🤖 AI Summary
This work addresses the quadratic-time bottleneck in counting k-order subhypergraphs (hypergraphlets) in hypergraphs by proposing the first subquadratic-time algorithm. Leveraging a novel structural assumption termed (α,β)-niceness, the input hypergraph is decomposed into low-rank and low-degree components. The algorithm combines color coding, rank- and degree-based divide-and-conquer strategies, and randomized sampling to process these components separately before merging the results. This approach enables both efficient exact counting and uniform sampling of hypergraphlets. Empirical evaluation on real-world hypergraph datasets demonstrates over an order-of-magnitude speedup compared to the naive quadratic algorithm, substantially breaking through the prevailing complexity barrier.
📝 Abstract
We study the problem of counting $k$-\emph{hyper}graphlets, an interesting but surprisingly ignored primitive, with the aim of understanding if efficient algorithms exist. To this end we consider \emph{color coding}, a well-known technique for approximately counting $k$-graphlets in graphs. Our first result is that, on hypergraphs, color coding encounters a \emph{quadratic barrier}: under the Orthogonal Vector Conjecture, no implementation of it can run in time sub-quadratic in the size of the input.

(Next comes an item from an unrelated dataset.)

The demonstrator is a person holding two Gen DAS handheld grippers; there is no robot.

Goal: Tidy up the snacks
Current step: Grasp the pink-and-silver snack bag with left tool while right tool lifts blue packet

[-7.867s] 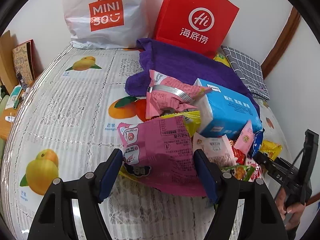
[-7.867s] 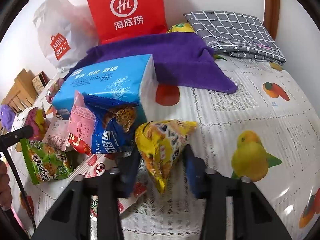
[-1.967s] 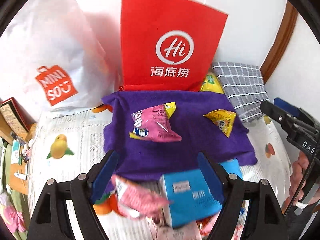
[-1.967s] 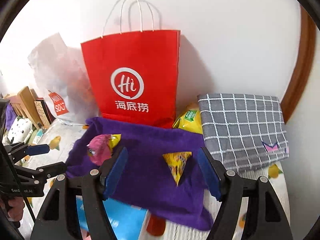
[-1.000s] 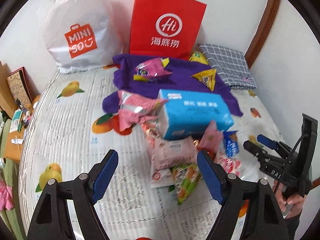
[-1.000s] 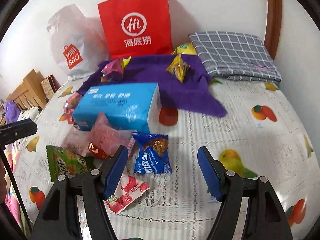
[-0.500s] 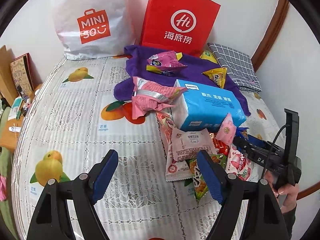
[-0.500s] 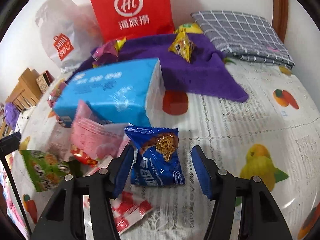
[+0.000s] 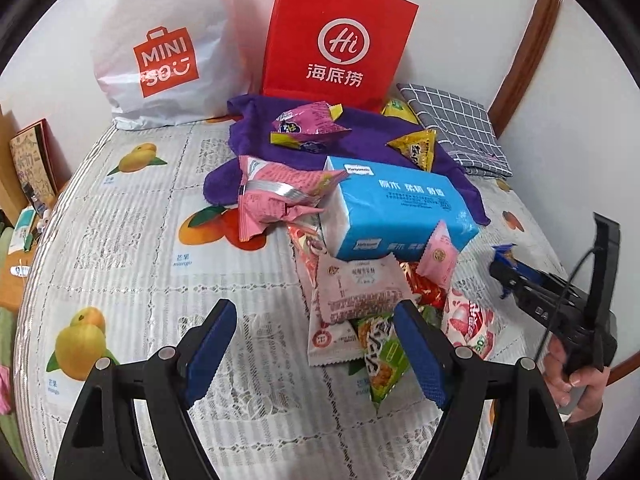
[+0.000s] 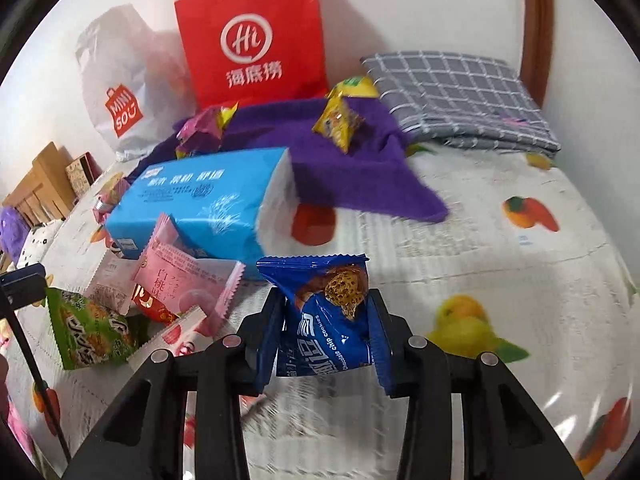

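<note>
My right gripper point(image 10: 326, 320) is shut on a blue cookie packet point(image 10: 324, 312) and holds it just above the bed; it also shows at the right of the left wrist view point(image 9: 505, 270). My left gripper point(image 9: 316, 344) is open and empty above a pile of snack packets: a pale pink packet point(image 9: 356, 284), a green packet point(image 9: 380, 356), a small pink packet point(image 9: 438, 254). A purple towel point(image 9: 360, 132) at the back holds a pink packet point(image 9: 308, 124) and a yellow triangular packet point(image 9: 416, 148).
A blue tissue pack point(image 9: 396, 208) lies beside the pile, with a crumpled pink bag point(image 9: 280, 196) to its left. A red paper bag point(image 9: 340, 36) and a white plastic bag point(image 9: 160, 52) stand against the wall. A folded grey checked cloth point(image 9: 456, 128) lies at the back right.
My right gripper has closed on the blue cookie packet and lifted it slightly. My left gripper has come lower and nearer to the snack pile, still open.
</note>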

We then introduce a simple property, $(α,β)$-niceness, that hypergraphs from real-world datasets appear to satisfy for small values of $α$ and $β$. Intuitively, an $(α,β)$-nice hypergraph can be split into two sub-hypergraphs having respectively rank at most $α$ and degree at most $β$. By applying different techniques to each sub-hypergraph and carefully combining the outputs, we show how to run color coding in time $2^{O(k)} \cdot \big(2^β|V| + α^k |E| + α^2 β\size{H}\big)$, where $H=(V,E)$ is the input hypergraph. Afterwards, we can sample colorful $k$-hypergraphlets uniformly in expected $k^{O(k)} \cdot (β^2+\ln |V|)$ time per sample. Experiments on real-world hypergraphs show that our algorithm neatly outperforms the naive quadratic algorithm, sometimes by more than an order of magnitude.